▸ **WHAT TO DO**:
Your answer must be an exact copy of the entries, containing no images.

▸ **SUPPLIED MATERIAL**:
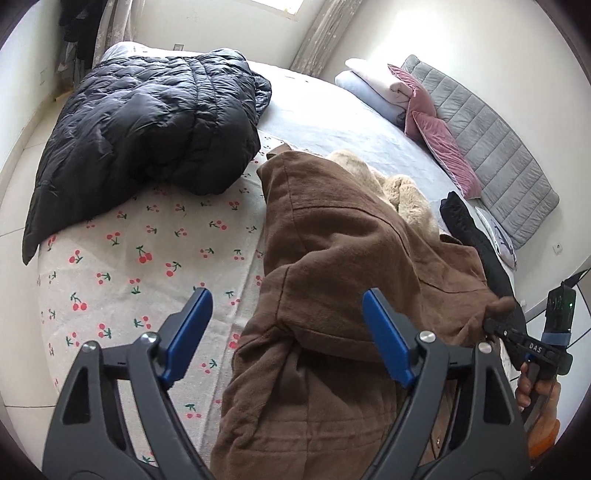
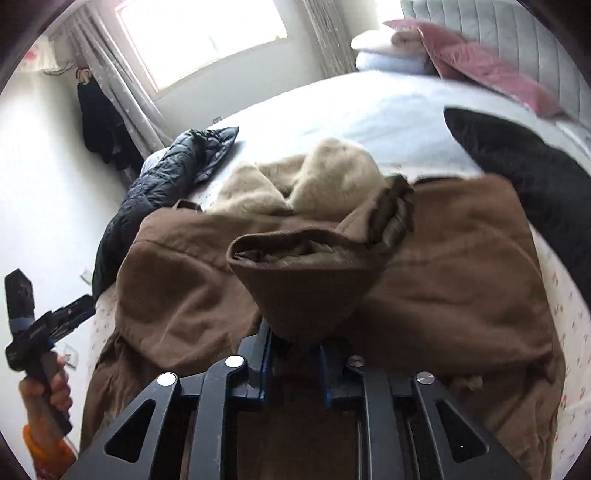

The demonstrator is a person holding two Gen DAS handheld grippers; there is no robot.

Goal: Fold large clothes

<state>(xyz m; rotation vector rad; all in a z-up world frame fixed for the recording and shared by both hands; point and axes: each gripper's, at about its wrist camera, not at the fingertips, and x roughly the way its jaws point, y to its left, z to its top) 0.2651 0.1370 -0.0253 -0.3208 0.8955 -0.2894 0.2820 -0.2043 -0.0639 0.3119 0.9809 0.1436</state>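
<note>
Brown sleeve cuff (image 2: 295,280) in right hand-held gripper (image 2: 295,343)

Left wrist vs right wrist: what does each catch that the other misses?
Left wrist only: the left gripper open above the cherry-print blanket, pinching nothing, and the black puffer jacket seen whole.

Right wrist only: the right gripper shut on a bunched fold of the brown coat, plus the window.

Both: the brown coat with its cream fleece lining, the pink pillows, the grey headboard, and the other gripper at frame edge.
</note>
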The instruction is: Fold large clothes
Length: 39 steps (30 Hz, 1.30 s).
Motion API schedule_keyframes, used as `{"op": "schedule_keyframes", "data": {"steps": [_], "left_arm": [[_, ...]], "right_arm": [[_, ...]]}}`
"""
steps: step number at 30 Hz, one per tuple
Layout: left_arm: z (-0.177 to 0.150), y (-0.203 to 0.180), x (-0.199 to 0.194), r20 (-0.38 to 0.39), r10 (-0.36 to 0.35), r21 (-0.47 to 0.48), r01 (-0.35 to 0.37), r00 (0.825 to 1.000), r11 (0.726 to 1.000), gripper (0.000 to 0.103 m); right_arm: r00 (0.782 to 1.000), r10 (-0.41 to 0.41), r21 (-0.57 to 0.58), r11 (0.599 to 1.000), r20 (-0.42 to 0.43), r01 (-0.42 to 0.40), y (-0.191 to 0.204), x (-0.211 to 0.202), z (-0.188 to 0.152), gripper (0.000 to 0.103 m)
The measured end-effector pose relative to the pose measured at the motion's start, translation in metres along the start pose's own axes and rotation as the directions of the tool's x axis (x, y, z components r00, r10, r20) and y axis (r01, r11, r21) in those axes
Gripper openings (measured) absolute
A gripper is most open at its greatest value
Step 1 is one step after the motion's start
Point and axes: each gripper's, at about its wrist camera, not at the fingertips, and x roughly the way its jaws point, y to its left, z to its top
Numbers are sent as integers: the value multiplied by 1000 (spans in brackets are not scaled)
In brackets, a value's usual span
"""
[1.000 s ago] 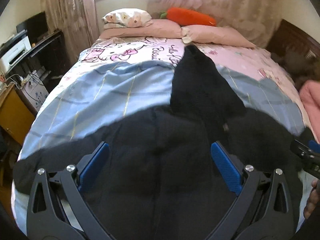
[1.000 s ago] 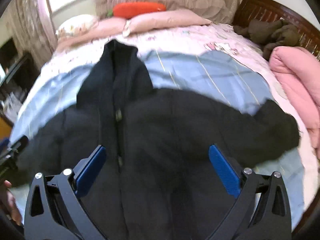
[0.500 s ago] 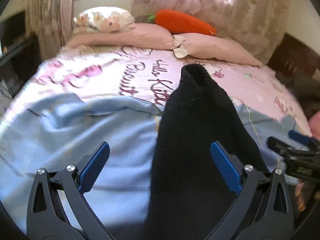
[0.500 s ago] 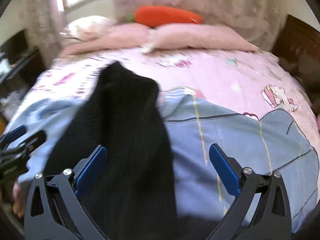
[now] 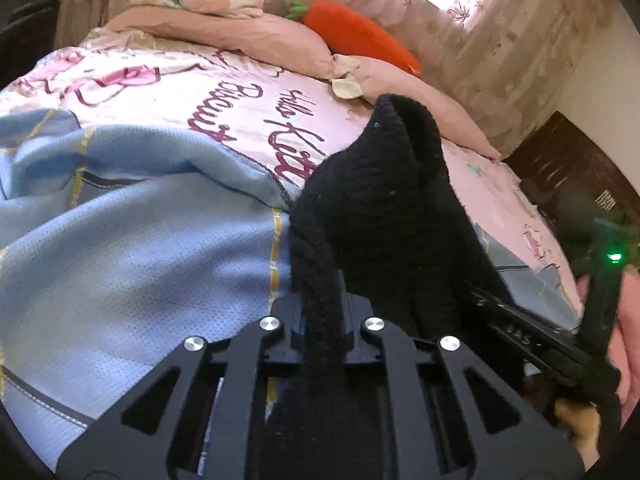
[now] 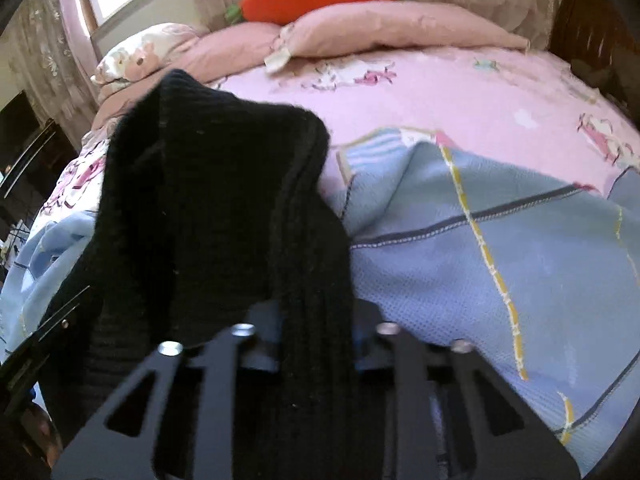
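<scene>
A black knitted hooded cardigan lies on the bed with its hood [image 5: 392, 184] pointing at the pillows. My left gripper [image 5: 322, 304] is shut on the hood's left edge, a thick fold of black knit running between the jaws. My right gripper [image 6: 316, 320] is shut on the hood's right edge [image 6: 304, 216]. The right gripper's body also shows at the right of the left wrist view [image 5: 532, 336]. The cardigan's body and sleeves are out of view below both cameras.
A light blue checked blanket [image 5: 132, 232] lies under the cardigan on a pink printed sheet [image 6: 440, 92]. Pink pillows [image 6: 392, 28] and an orange carrot plush [image 5: 356, 32] are at the head. A dark wooden headboard [image 5: 568, 164] is at the right.
Both grippers moved forward from the cardigan's body to the hood, then shut on its left and right edges. They were open half a second ago.
</scene>
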Motion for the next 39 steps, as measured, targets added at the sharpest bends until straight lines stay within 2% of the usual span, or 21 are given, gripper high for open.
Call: {"op": "schedule_keyframes", "data": {"steps": [3,5,7,9,10,11,14,16,18,20,21,22,24,25,27,30,33,35,36,38,39], "left_arm": [[-2,-27,-17,51,114,126,-120,992,985,9],[-1,-46,-37,87,143,215,-158,986,964,9],[4,-57,-68,112,107,233,-131,988,964,9],[6,-62,-101,126,66,209,-91,990,974,9],[3,-63,-120,133,52,198,-77,990,977,9],[-1,-64,-132,138,47,194,-74,989,978,9],[-25,-71,-179,151,30,198,-60,988,978,9],[-48,-75,-200,114,2,180,-22,993,984,9],[-77,-84,-220,88,-1,216,-19,996,976,9],[-103,-92,-229,75,34,278,-54,997,959,9],[-118,-94,-231,63,52,301,-69,997,951,9],[-129,-94,-232,49,56,304,-68,997,950,9],[-152,-89,-233,33,47,288,-54,998,956,9],[-159,-86,-231,28,40,285,-47,999,957,9],[-174,-80,-229,31,23,270,-31,999,962,9],[-184,-64,-225,50,-23,207,12,998,978,9],[-187,-46,-224,74,-96,146,85,993,986,9],[-193,-40,-224,87,-131,128,119,988,985,9],[-194,-38,-223,95,-148,116,137,984,984,9],[-200,-28,-217,108,-179,77,171,978,982,10],[-202,-26,-215,111,-191,63,185,975,981,10]], "right_arm": [[998,-34,-63,997,58,37,13,-26,2,11],[996,-24,-105,994,84,32,19,-57,7,10],[993,2,-136,991,117,14,21,-89,11,10],[990,37,-128,992,133,-20,19,-123,9,10],[988,50,-121,992,145,-32,17,-137,4,8],[983,69,-104,993,170,-52,13,-161,-3,1],[974,106,-84,992,201,-91,4,-212,-30,0],[981,88,-111,991,173,-69,3,-232,-51,0],[990,65,-143,989,126,-47,5,-240,-70,0],[995,25,-184,983,98,-7,11,-247,-88,9],[995,13,-197,980,98,6,12,-252,-98,33],[995,5,-208,978,103,16,15,-257,-103,72],[990,-5,-199,979,140,33,18,-267,-114,100],[988,8,-179,984,153,20,19,-268,-114,100],[993,35,-124,992,114,-21,18,-262,-110,100],[997,54,14,998,55,-55,12,-236,-98,100],[997,83,125,989,-10,-81,11,-193,-87,100],[988,137,205,971,-70,-120,10,-161,-82,100],[978,188,265,951,-95,-157,11,-142,-78,100],[962,263,348,911,-77,-221,16,-119,-69,99],[962,266,359,905,-61,-228,21,-114,-64,92]]}}
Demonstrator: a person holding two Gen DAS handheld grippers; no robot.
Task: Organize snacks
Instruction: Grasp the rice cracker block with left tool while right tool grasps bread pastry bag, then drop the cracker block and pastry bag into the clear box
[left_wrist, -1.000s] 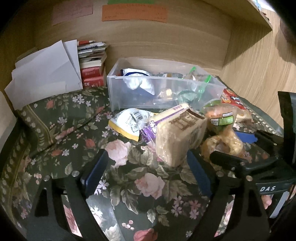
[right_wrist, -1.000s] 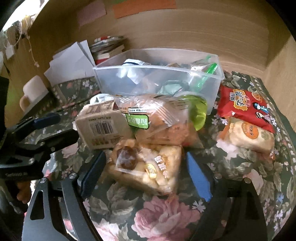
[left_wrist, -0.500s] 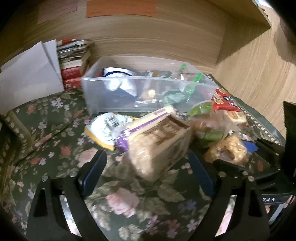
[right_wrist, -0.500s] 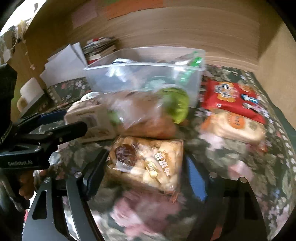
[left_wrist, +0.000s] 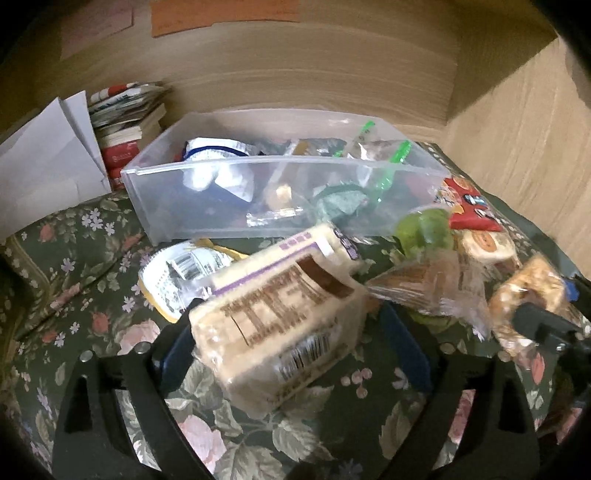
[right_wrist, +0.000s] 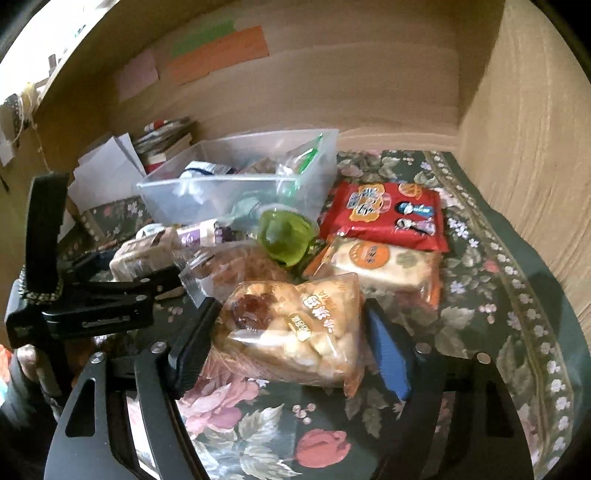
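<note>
Low in the left wrist view, the left gripper (left_wrist: 291, 354) has its fingers wide around the tilted purple-banded cracker pack (left_wrist: 280, 325), seemingly without pinching it; it could slide off. Centre of the right wrist view, the right gripper (right_wrist: 291, 343) straddles the pastry bag (right_wrist: 295, 328), whose slack film may slip. The clear bin (right_wrist: 236, 192) sits upper left.

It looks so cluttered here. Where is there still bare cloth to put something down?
Bare floral cloth shows right of the red packet, toward the wooden side wall. More lies left of the clear bin, below the white papers. In front of the bin, the snack packets crowd together, touching.
</note>
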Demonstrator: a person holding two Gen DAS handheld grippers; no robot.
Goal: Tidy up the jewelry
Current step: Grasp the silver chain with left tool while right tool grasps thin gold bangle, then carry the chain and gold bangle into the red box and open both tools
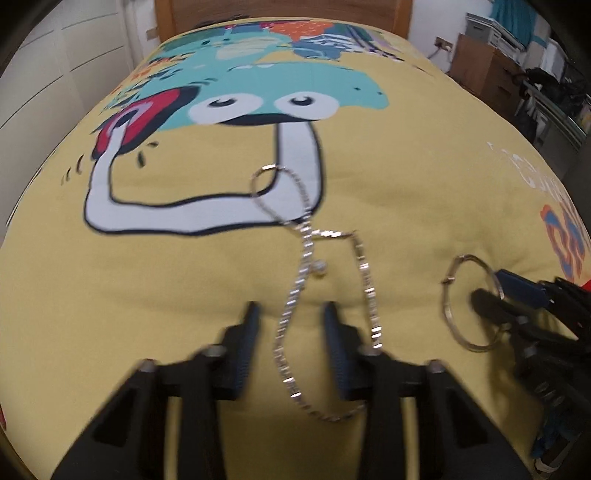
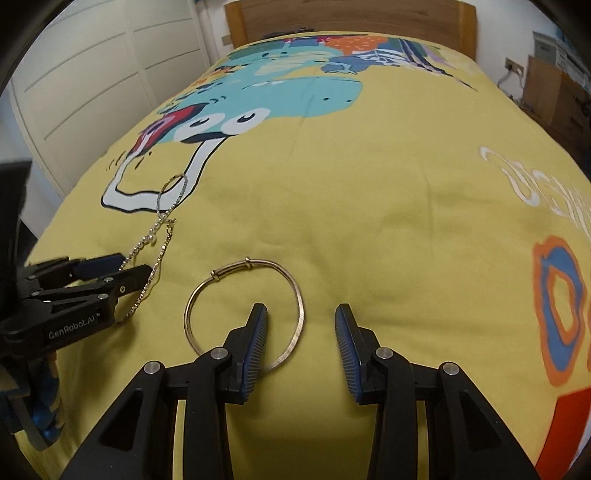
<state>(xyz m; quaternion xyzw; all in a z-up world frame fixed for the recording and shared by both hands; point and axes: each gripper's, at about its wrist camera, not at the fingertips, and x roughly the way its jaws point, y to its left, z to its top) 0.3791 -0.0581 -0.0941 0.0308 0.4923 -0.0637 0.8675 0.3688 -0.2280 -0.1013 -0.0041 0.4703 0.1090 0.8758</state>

▸ **YOUR SOLUTION**:
The demonstrator is a person holding two Gen DAS handheld grippers; there is no robot.

Goal: Fold large clothes

<state>(xyz m; rotation vector rad; all in a z-up world frame fixed for the recording and shared by both hands; point and axes: each gripper's, at about its wrist camera, not at the fingertips, and x roughly the way its jaws point, y to its left, z to its top) 0.2651 0.1370 -0.0253 -0.3208 0.8955 -0.2894 0.2820 -0.2043 -0.0639 0.3119 0.9809 0.1436</state>
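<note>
Brown sleeve cuff (image 2: 295,280) in right hand-held gripper (image 2: 295,343)

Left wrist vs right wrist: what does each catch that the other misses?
Left wrist only: the left gripper open above the cherry-print blanket, pinching nothing, and the black puffer jacket seen whole.

Right wrist only: the right gripper shut on a bunched fold of the brown coat, plus the window.

Both: the brown coat with its cream fleece lining, the pink pillows, the grey headboard, and the other gripper at frame edge.
</note>
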The instruction is: Fold large clothes
Length: 39 steps (30 Hz, 1.30 s).
Motion API schedule_keyframes, used as `{"op": "schedule_keyframes", "data": {"steps": [_], "left_arm": [[_, ...]], "right_arm": [[_, ...]]}}`
"""
steps: step number at 30 Hz, one per tuple
Layout: left_arm: z (-0.177 to 0.150), y (-0.203 to 0.180), x (-0.199 to 0.194), r20 (-0.38 to 0.39), r10 (-0.36 to 0.35), r21 (-0.47 to 0.48), r01 (-0.35 to 0.37), r00 (0.825 to 1.000), r11 (0.726 to 1.000), gripper (0.000 to 0.103 m); right_arm: r00 (0.782 to 1.000), r10 (-0.41 to 0.41), r21 (-0.57 to 0.58), r11 (0.599 to 1.000), r20 (-0.42 to 0.43), r01 (-0.42 to 0.40), y (-0.191 to 0.204), x (-0.211 to 0.202), z (-0.188 to 0.152), gripper (0.000 to 0.103 m)
The measured end-effector pose relative to the pose measured at the motion's start, translation in metres along the start pose's own axes and rotation as the directions of the tool's x axis (x, y, z components r00, r10, r20) and y axis (r01, r11, r21) in those axes
Gripper openings (measured) absolute
A gripper is most open at its greatest value
Step 1 is one step after the motion's start
Point and axes: each gripper's, at about its wrist camera, not at the fingertips, and x roughly the way its jaws point, y to its left, z to its top
Numbers are sent as integers: the value multiplied by 1000 (spans in brackets are not scaled)
In brackets, a value's usual span
"""
[1.000 s ago] 
[1.000 s ago] 
[0.500 s ago] 
[0.500 s ago] 
[now] 
[now] 
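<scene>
A black knitted hooded cardigan lies on the bed with its hood [image 5: 392, 184] pointing at the pillows. My left gripper [image 5: 322, 304] is shut on the hood's left edge, a thick fold of black knit running between the jaws. My right gripper [image 6: 316, 320] is shut on the hood's right edge [image 6: 304, 216]. The right gripper's body also shows at the right of the left wrist view [image 5: 532, 336]. The cardigan's body and sleeves are out of view below both cameras.
A light blue checked blanket [image 5: 132, 232] lies under the cardigan on a pink printed sheet [image 6: 440, 92]. Pink pillows [image 6: 392, 28] and an orange carrot plush [image 5: 356, 32] are at the head. A dark wooden headboard [image 5: 568, 164] is at the right.
Both grippers moved forward from the cardigan's body to the hood, then shut on its left and right edges. They were open half a second ago.
</scene>
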Motion for the next 39 steps, as measured, targets added at the sharpest bends until straight lines stay within 2% of the usual span, or 21 are given, gripper high for open.
Call: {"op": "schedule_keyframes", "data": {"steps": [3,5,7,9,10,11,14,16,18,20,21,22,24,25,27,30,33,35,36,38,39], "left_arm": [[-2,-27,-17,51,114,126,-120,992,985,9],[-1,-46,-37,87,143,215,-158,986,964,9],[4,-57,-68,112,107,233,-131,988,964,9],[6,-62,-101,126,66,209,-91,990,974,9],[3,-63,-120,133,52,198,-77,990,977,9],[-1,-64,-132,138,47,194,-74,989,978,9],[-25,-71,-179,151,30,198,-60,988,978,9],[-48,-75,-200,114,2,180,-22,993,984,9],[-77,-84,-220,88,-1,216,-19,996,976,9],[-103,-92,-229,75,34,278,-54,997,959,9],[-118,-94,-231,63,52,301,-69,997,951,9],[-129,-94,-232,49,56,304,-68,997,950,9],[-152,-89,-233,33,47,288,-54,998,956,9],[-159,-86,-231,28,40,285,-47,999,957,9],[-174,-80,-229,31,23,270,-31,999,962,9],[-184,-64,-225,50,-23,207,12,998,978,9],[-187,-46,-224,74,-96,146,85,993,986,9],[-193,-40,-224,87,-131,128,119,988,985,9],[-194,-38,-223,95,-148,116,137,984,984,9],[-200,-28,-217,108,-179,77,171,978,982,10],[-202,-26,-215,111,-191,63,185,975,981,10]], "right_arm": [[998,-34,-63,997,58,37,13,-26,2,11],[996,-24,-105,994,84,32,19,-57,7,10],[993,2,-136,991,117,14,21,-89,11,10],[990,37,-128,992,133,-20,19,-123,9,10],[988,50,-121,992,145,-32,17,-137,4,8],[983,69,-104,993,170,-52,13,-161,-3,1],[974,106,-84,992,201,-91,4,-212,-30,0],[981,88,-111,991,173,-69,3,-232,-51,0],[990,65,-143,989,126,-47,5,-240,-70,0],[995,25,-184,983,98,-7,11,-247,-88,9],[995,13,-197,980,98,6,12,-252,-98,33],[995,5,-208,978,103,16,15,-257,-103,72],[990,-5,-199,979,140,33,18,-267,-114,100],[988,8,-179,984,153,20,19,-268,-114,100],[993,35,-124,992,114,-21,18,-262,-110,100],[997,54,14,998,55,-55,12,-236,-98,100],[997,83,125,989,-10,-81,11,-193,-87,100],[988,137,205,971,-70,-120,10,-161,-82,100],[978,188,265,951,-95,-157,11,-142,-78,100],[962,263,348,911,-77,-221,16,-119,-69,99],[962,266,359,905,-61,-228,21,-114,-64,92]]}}
Demonstrator: a person holding two Gen DAS handheld grippers; no robot.
Task: Organize snacks
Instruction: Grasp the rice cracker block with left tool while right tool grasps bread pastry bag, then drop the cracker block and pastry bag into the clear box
[left_wrist, -1.000s] 
[right_wrist, -1.000s] 
[left_wrist, -0.500s] 
[right_wrist, -0.500s] 
[left_wrist, +0.000s] 
[right_wrist, +0.000s] 
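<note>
Low in the left wrist view, the left gripper (left_wrist: 291, 354) has its fingers wide around the tilted purple-banded cracker pack (left_wrist: 280, 325), seemingly without pinching it; it could slide off. Centre of the right wrist view, the right gripper (right_wrist: 291, 343) straddles the pastry bag (right_wrist: 295, 328), whose slack film may slip. The clear bin (right_wrist: 236, 192) sits upper left.

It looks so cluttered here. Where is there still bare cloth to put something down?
Bare floral cloth shows right of the red packet, toward the wooden side wall. More lies left of the clear bin, below the white papers. In front of the bin, the snack packets crowd together, touching.
</note>
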Demonstrator: a person holding two Gen DAS handheld grippers; no robot.
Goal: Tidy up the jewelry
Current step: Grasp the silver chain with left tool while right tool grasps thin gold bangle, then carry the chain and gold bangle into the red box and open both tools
<state>(xyz m; quaternion xyzw; all in a z-up world frame fixed for the recording and shared by both hands; point and axes: each gripper's, at about its wrist camera, not at the fingertips, and x roughly the way its jaws point, y to its left, z to its top) 0.3791 -0.0581 -0.0941 0.0308 0.4923 -0.0637 0.8675 0.3688 -0.2280 -0.1013 -0.0041 0.4703 0.1090 0.8758</state>

Nothing else belongs to this answer.